Norepinephrine (NE) and ATP are co-released by periarterial sympathetic nerves. In mesenteric arteries (MA) from deoxycorticosterone-acetate (DOCA)-salt hypertensive rats, ATP, but not norepinephrine, release is impaired suggesting that their release may be regulated differently. We tested the hypothesis that different calcium channels contribute to ATP and norepinephrine release from sympathetic nerves in vitro in MA from normotensive and DOCA-salt hypertensive rats and that oxidative stress disrupts prejunctional regulation of co-transmission. Excitatory junction potentials (EJPs) were used to measure ATP release. Norepinephrine release was measured amperometrically with carbon-fiber microelectrodes. CdCl2 (30 microM) inhibited norepinephrine release in sham and DOCA-salt arteries by 78% and 85%, respectively. The N-type calcium channel antagonist, omega-conotoxin GVIA (CTX, 0.1 microM) inhibited norepinephrine release by 50% and 67% in normotensive and DOCA-salt arteries, respectively while CTX blocked EJPs. The P/Q-type calcium channel antagonist omega-agatoxin IVA (ATX; 0.03 microM) reduced norepinephrine release in sham but not DOCA-salt arteries and increased EJPs in sham but not DOCA-salt arteries. ATX did not increase EJPs in sham arteries in the presence of the alpha(2)-adrenergic receptor antagonist, yohimbine (1 microM). alpha(2)-Autoreceptor-sensitive EJP facilitation is impaired in DOCA-salt hypertension but this response is restored in DOCA-salt rats treated chronically with the antioxidant, apocynin. Apocynin restored alpha(2)-autoreceptor regulation of norepinephrine release. We conclude that ATP released from periarterial sympathetic nerves is controlled directly by N-type calcium channels. Norepinephrine release is controlled by N and P/Q type calcium channels. Norepinephrine release controlled by P/Q channels acts at alpha(2)-adrenergic receptors to inhibit norepinephrine release suggesting that there may be multiple pools of norepinephrine in periarterial sympathetic nerves. Regulation of norepinephrine release by alpha(2)-autoreceptors and P/Q-type channels is impaired in DOCA-salt hypertension and alpha(2)-autoreceptor function is disrupted by oxidative stress.

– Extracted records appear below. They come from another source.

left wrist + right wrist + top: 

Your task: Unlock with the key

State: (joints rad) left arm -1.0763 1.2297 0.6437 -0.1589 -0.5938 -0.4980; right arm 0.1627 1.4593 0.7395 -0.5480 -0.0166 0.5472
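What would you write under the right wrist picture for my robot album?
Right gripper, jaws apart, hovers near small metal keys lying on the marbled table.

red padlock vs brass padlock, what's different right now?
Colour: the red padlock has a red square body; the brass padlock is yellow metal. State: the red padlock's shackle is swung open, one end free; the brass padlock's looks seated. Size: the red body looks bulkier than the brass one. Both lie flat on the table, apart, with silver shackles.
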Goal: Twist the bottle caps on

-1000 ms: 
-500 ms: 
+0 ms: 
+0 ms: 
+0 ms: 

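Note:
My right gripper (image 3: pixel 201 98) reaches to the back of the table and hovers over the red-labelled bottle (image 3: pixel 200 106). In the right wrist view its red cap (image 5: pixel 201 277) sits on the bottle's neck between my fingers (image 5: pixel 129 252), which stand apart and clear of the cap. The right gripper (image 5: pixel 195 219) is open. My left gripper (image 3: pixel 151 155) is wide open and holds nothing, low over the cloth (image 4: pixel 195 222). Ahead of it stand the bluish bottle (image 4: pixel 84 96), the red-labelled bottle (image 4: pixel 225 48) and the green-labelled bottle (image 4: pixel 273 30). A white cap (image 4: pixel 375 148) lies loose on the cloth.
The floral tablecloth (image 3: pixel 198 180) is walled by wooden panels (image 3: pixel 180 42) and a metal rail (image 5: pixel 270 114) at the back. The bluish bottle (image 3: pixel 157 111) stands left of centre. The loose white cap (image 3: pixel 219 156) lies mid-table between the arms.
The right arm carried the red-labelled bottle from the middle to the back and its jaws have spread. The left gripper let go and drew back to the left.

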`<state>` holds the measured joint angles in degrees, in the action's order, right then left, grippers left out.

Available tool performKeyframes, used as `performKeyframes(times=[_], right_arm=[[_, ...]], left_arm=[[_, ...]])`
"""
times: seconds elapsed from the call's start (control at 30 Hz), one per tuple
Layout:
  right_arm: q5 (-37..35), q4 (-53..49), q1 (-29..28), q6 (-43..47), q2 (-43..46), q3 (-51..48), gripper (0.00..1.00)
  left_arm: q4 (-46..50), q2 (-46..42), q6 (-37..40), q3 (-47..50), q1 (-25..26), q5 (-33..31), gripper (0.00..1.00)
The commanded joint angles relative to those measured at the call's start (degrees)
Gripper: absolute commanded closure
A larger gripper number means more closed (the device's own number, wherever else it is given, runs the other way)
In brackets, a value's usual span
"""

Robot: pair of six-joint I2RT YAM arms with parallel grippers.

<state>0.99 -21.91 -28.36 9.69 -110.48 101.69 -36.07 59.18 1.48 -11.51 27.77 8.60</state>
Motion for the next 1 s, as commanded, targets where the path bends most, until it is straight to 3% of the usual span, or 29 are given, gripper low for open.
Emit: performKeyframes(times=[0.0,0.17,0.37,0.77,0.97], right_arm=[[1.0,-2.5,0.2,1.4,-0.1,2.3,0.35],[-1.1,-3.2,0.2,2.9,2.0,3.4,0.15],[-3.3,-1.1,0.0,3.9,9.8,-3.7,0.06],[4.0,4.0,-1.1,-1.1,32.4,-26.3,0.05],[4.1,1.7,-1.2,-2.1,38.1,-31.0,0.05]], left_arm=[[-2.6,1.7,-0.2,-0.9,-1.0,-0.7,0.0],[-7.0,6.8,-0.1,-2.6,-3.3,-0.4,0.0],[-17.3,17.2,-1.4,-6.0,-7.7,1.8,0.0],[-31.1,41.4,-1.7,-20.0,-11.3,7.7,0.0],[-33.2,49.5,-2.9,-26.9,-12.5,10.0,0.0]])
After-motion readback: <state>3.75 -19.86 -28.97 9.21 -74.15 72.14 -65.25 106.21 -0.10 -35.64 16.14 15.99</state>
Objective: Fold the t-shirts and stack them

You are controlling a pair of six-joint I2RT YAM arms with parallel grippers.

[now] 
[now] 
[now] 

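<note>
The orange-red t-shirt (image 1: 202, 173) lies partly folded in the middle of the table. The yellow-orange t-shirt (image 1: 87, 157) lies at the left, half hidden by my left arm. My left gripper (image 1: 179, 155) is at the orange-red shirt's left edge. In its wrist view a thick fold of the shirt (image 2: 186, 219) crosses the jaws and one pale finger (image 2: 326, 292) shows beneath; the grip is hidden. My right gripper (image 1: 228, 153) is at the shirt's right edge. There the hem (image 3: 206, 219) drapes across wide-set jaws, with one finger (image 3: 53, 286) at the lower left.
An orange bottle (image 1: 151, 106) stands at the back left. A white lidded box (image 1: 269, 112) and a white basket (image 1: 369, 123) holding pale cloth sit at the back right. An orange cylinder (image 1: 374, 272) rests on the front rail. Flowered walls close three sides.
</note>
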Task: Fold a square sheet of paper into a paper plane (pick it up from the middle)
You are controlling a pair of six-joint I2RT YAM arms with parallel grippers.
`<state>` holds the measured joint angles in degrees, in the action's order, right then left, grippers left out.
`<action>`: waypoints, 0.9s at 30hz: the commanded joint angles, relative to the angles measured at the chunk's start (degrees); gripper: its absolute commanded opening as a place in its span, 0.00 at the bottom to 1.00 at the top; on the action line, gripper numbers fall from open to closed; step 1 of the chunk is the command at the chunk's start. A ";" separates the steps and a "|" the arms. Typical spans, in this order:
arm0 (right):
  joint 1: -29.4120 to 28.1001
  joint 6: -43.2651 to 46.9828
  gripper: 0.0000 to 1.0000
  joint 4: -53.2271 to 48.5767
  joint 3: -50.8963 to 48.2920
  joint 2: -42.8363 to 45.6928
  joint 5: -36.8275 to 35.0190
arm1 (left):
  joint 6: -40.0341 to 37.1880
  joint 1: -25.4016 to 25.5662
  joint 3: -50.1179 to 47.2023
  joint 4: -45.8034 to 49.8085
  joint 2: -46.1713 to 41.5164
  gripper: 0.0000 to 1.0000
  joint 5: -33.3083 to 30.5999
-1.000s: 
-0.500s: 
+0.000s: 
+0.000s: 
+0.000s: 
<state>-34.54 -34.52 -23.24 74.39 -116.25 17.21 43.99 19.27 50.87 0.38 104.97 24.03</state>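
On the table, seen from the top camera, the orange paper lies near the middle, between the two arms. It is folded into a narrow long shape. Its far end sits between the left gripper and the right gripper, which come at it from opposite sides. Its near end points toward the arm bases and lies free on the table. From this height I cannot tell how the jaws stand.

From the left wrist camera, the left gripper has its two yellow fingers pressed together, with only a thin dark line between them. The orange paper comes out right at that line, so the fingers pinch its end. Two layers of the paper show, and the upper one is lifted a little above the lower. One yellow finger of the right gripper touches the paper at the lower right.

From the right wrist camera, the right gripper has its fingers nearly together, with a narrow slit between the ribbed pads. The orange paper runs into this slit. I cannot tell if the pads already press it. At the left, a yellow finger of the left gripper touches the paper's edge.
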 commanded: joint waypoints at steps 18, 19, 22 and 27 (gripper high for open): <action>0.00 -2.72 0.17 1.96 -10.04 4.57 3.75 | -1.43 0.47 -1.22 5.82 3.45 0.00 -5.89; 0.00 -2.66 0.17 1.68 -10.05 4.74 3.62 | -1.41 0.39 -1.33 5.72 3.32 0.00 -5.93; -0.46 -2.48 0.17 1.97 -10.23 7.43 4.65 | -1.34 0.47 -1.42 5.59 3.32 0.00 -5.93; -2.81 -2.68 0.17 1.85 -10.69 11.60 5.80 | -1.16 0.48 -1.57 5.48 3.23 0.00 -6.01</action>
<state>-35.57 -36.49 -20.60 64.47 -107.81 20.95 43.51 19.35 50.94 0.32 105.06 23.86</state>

去氧皮质酮-醋酸盐(DOCA)盐性高血压大鼠的肠系膜动脉(MA)中,交感神经同时释放去甲肾上腺素(NE)和三磷酸腺苷(ATP)。然而,与 NE 释放不同,ATP 释放受损,这表明它们的释放可能受到不同的调控。我们假设,在正常血压和 DOCA 盐性高血压大鼠的 MA 中,不同的钙通道可能导致交感神经释放 ATP 和 NE,并且氧化应激会破坏共传递的节前调节。我们使用兴奋性突触后电位(EJP)来测量 ATP 的释放,用碳纤维微电极测量 NE 的释放。CdCl2(30μM)分别抑制 sham 和 DOCA 盐性动脉中的 NE 释放 78%和 85%。N 型钙通道拮抗剂ω-芋螺毒素 GVIA(CTX,0.1μM)分别抑制正常血压和 DOCA 盐性动脉中 NE 释放 50%和 67%,同时阻断 EJP。P/Q 型钙通道拮抗剂ω-海芋螺毒素 IVA(ATX;0.03μM)减少 sham 动脉中的 NE 释放,但不影响 DOCA 盐性动脉;在 sham 动脉中增加 EJP,但不影响 DOCA 盐性动脉。在 sham 动脉中,在存在α2-肾上腺素能受体拮抗剂育亨宾(1μM)的情况下,ATX 不增加 EJP。在 DOCA 盐性高血压中,α2-自身受体敏感的 EJP 易化受损,但在长期用抗氧化剂 apocynin 治疗的 DOCA 盐性高血压大鼠中,这种反应得到恢复。Apocynin 恢复了 α2-自身受体对 NE 释放的调节。我们的结论是,periarterial 交感神经释放的 ATP 受到 N 型钙通道的直接调控。NE 的释放受 N 和 P/Q 型钙通道的调控。由 P/Q 型钙通道控制的 NE 释放作用于α2-肾上腺素能受体,抑制 NE 释放,提示 periarterial 交感神经中可能存在多个 NE 池。在 DOCA 盐性高血压中,α2-自身受体和 P/Q 型通道对 NE 释放的调节受损,并且氧化应激破坏了α2-自身受体的功能。